Warnstreiks bei Airbus
Tausende Beschäftigte machen Druck auf den Airbus-Konzern

In der Auseinandersetzung um die künftige Struktur von Airbus Operations und Premium Aerotec erhöht die IG Metall den Druck. Mehr als 10 100 Beschäftigte beteiligten sich an Warnstreiks und Kundgebungen. Die IG Metall fordert einen Sozialtarifvertrag.


Mehr als 10 100 Kolleginnen und Kollegen haben sich an den Warnstreiks und Kundgebungen beteiligt. Am Nachmittag und in der Nacht folgen noch weitere Arbeitsniederlegungen an einzelnen Standorten. „Das ist ein starkes Signal an das Airbus-Management. Gemeinsam mit den Beschäftigten an allen Standorten von Airbus und Premium AEROTEC haben wir deutlich gemacht: Wir lassen uns nicht spalten“, sagte Daniel Friedrich, Bezirksleiter der IG Metall Küste, auf der Kundgebung am Osttor bei Airbus in Hamburg-Finkenwerder vor etwa 1000 Metallerinnen und Metallern. „Statt die Konfrontation sollte der Arbeitgeber eine Lösung am Verhandlungstisch suchen.
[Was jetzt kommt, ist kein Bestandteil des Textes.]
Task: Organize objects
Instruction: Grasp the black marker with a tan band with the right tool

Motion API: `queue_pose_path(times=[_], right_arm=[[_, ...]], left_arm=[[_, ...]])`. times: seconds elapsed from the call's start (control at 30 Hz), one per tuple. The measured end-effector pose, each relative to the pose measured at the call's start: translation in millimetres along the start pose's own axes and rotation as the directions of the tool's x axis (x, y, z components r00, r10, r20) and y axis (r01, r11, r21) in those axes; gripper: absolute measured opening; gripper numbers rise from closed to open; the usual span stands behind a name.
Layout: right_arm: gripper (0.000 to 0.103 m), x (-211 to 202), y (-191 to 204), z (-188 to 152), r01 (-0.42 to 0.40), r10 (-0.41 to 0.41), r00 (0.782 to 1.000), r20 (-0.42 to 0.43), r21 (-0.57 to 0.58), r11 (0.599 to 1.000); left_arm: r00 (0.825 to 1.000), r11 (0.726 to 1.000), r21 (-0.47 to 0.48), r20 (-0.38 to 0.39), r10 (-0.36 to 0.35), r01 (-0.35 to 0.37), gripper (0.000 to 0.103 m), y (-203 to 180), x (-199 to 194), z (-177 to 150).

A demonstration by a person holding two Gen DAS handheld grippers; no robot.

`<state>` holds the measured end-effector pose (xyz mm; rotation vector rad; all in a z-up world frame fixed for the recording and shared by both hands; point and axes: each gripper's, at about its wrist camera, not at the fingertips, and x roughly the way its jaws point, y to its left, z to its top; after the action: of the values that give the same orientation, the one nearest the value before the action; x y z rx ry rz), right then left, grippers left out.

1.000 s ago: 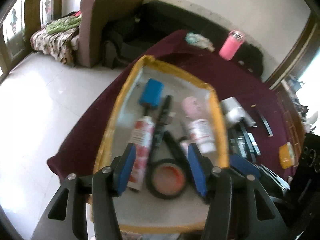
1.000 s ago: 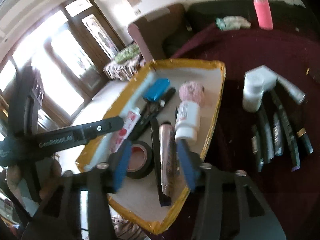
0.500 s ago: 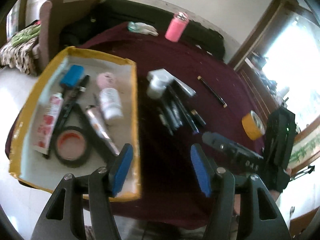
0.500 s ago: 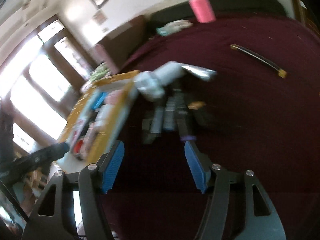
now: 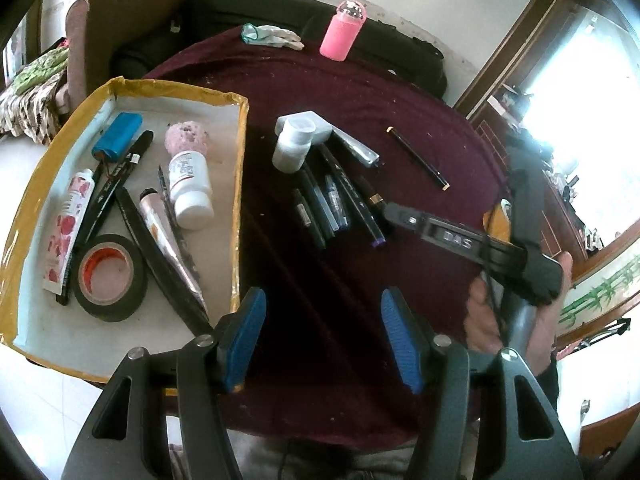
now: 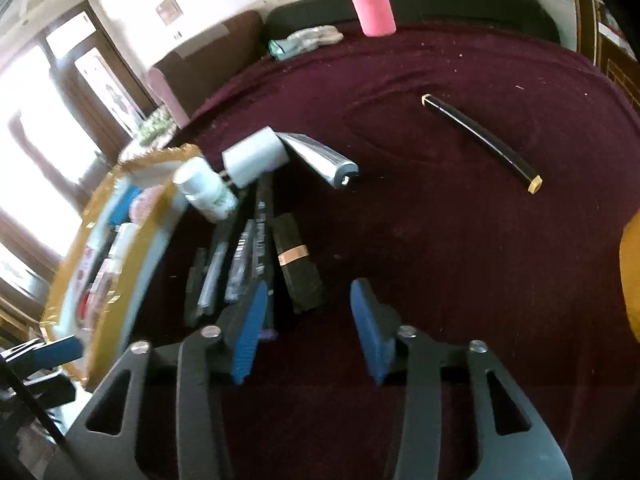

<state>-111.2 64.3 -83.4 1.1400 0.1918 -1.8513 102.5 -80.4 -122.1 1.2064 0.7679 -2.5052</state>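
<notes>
I hold the left tongs point(image 5: 322, 340) wide and empty while the right tongs point(image 6: 306, 328), nothing between them, are closing beside the pen cluster point(image 6: 256, 256) on the desk point(image 6: 460, 240) near the tray point(image 5: 240, 168), risking a multi-pen snag.

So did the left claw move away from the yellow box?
Yes. The left claw was over the yellow box a second ago, above the tape roll. Now it has slid right, past the box's edge, over the maroon cloth.
</notes>
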Motion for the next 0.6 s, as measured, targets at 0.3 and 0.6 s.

Wir brauchen eine abgesicherte und langfristige Perspektive für alle Beschäftigten und Standorte.“
 

Gemeinsam Widerstand organisieren

Jürgen Kerner, geschäftsführendes Vorstandsmitglied der IG Metall, sagte auf der Kundgebung bei Premium AEROTEC in Augsburg vor etwa 1500 Beschäftigten: „Wir haben von Anfang an klargemacht: Schlanke und effiziente Strukturen in der Wertschöpfungskette gestalten wir gerne mit, gegen eine Zerschlagung von Standorten bei Airbus und Premium AEROTEC werden wir aber Widerstand organisieren. Die Arbeitgeberseite hat unsere ausgestreckte Hand ausgeschlagen. Wenn die Auseinandersetzung um die Zukunft von Airbus nun eskaliert, liegt das allein in der Verantwortung des Managements.“

Warnstreiks und Kundgebungen gab es auch an den Standorten in Bremen, Stade und Varel. In Bremen nahmen 350 Beschäftigte von Airbus und Premium AEROTEC an einer Kundgebung vor dem Werkstor von Airbus teil, bei Airbus in Stade versammelten sich 500 Beschäftigte von Airbus aus Stade und Buxtehude vor dem Werkstor. Bei Premium AEROTEC in Varel beteiligten sich 1000 Beschäftigte an der Kundgebung vor dem Werkstor. Auch bei Premium AEROTEC in Nordenham waren die Beschäftigten zu Arbeitsniederlegungen aufgerufen. Dort war jedoch keine Kundgebung geplant.
 

Absicherung für die Beschäftigten

Die IG Metall fordert einen Sozialtarifvertrag, in dem die Bedingungen für die von der Umstrukturierung betroffenen Beschäftigten geregelt werden. Als Absicherung für die Beschäftigten fordert die IG Metall eine Abfindung von drei Bruttomonatsgehältern je Beschäftigungsjahr bei einem Sockelbetrag von 25 000 Euro, sollten Beschäftigte ihren Job verlieren. Zudem sollen eine Härtefallregelung für IG Metall-Mitglieder sowie zweijährige Qualifizierungsmaßnahmen bei Fortzahlung der Bezüge vereinbart werden. Die IG Metall verlangt eine Laufzeit von zwölf Jahren für diese Regelung.